TikTok News Stats 2025: What’s Really Going On With Social Media and News
When you open TikTok, a short-form video platform that now delivers more news to young adults than traditional outlets. Also known as the news feed for Gen Z, it’s no longer just dance challenges and memes—it’s where people check what’s happening in the world before breakfast. In 2025, over 40% of UK adults under 30 say they get their daily news from TikTok, not BBC, The Guardian, or even Twitter. That’s not a fluke. It’s a quiet revolution in how information moves.
The TikTok algorithm, a recommendation system that prioritizes engagement over authority. Also known as the feed that learns you, it doesn’t care if you’re reading The New York Times or a 17-year-old’s summary of the G20 summit. It cares if you watch, pause, or share. That’s why news clips under 60 seconds—clear, emotional, and punchy—are winning. A video explaining the NHS backlog with a quick cut to a nurse’s exhausted face gets more views than a 2,000-word article.
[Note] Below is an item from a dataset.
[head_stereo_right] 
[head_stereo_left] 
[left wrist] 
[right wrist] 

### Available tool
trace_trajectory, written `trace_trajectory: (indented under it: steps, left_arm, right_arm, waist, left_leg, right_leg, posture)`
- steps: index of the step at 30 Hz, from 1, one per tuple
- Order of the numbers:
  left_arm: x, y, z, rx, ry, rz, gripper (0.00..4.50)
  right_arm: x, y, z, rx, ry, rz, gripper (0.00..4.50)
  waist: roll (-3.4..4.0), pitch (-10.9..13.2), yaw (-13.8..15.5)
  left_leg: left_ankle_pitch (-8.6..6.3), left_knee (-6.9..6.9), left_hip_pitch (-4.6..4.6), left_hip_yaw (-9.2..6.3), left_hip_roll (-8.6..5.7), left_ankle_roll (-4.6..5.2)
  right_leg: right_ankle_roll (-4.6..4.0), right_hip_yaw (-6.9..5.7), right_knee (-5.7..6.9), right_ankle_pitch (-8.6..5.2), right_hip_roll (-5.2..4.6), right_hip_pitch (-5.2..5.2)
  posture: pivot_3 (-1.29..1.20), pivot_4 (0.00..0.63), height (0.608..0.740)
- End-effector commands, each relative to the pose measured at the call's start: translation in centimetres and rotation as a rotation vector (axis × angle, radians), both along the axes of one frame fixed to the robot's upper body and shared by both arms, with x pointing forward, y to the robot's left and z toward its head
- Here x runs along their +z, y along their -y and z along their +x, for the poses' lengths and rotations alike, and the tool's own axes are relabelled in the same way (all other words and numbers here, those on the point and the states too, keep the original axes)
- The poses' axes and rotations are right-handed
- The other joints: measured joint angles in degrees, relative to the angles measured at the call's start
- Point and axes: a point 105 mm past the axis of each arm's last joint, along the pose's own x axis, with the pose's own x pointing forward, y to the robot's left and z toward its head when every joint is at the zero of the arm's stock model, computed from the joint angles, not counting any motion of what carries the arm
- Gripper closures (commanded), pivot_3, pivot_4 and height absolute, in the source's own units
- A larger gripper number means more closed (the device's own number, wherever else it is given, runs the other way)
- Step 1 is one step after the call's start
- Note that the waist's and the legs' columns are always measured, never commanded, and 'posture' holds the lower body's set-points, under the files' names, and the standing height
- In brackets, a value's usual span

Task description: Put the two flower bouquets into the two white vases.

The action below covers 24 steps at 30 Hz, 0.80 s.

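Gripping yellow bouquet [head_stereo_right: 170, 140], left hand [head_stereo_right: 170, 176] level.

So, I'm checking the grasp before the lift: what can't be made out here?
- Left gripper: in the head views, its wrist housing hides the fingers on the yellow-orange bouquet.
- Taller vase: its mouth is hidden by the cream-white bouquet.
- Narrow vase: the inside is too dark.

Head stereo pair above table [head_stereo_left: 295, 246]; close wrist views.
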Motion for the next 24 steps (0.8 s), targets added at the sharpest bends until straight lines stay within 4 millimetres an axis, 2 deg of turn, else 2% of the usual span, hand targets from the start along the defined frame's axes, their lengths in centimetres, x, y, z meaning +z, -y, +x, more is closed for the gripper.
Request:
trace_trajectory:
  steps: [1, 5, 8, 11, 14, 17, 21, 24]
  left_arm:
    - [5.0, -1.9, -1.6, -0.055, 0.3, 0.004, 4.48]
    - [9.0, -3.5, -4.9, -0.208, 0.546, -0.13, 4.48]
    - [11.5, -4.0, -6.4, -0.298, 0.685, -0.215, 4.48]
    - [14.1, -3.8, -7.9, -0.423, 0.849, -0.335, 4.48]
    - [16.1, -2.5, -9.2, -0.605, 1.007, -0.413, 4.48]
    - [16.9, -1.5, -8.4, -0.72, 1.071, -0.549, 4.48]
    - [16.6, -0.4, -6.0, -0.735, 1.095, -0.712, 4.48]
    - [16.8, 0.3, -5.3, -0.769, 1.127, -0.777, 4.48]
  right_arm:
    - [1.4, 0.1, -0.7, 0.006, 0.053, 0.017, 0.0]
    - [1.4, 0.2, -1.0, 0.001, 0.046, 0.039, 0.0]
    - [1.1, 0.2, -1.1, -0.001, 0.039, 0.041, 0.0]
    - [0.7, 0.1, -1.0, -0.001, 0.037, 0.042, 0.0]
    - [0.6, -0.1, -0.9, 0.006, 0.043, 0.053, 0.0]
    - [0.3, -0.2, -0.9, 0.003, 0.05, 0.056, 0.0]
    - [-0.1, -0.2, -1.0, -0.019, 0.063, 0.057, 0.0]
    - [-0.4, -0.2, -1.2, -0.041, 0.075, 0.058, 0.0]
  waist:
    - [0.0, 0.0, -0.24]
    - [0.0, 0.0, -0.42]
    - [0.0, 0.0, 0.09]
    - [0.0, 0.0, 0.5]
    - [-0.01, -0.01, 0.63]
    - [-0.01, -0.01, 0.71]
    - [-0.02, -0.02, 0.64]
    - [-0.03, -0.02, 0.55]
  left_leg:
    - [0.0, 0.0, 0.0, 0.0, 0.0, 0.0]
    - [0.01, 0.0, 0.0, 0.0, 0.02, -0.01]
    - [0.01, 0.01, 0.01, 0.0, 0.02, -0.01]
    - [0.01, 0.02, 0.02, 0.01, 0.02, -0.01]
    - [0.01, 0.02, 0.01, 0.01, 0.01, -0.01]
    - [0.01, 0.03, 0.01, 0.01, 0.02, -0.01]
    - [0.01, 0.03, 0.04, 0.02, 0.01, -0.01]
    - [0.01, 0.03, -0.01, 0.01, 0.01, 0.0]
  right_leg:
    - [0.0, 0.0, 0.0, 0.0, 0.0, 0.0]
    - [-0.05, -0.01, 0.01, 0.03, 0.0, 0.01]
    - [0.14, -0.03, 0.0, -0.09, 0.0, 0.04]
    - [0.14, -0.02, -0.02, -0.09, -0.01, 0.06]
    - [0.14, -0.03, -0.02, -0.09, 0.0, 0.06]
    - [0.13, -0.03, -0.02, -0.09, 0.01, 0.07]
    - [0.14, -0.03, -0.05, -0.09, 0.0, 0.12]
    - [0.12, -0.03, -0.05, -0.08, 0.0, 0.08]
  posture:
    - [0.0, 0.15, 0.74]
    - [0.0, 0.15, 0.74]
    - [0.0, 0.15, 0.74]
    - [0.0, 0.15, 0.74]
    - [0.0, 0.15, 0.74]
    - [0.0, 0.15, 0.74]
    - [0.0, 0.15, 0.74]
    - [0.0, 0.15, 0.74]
And it’s not just UK news. The same pattern shows up in London, Manchester, and Birmingham. People aren’t avoiding news—they’re avoiding long reads, paywalls, and biased headlines. They want speed, honesty, and something that feels real. Meanwhile, news consumption, the way people find, absorb, and react to information. Also known as how we stay informed, has shifted from passive reading to active scrolling. You don’t need to subscribe to anything. You just swipe. And if the video makes you feel something—anger, relief, surprise—you keep watching. That’s why videos about the cost of living crisis, the newest COVID variant, or a local Tube strike blow up faster than press releases.
What’s missing? Depth. Context. Fact-checking. But that’s not the point. TikTok news isn’t trying to replace newspapers. It’s replacing the feeling of being ignored by traditional media. When a nurse in East London films herself explaining why her shift was cut, or a student breaks down the BRICS shift in under a minute, that’s the kind of content that sticks. It’s not perfect. But it’s human. And for millions, that’s enough.
Below, you’ll find real posts that show exactly how this shift is playing out—how TikTok is changing the way Londoners understand politics, health, and daily life. No fluff. Just what people are watching, sharing, and believing right now.
What percentage of US adults say they get news from TikTok? 2025 data
As of 2025, 20% of U.S. adults get news from TikTok, with 43% of those under 30 relying on it. The platform's algorithm-driven format is reshaping how Americans consume news - especially younger generations.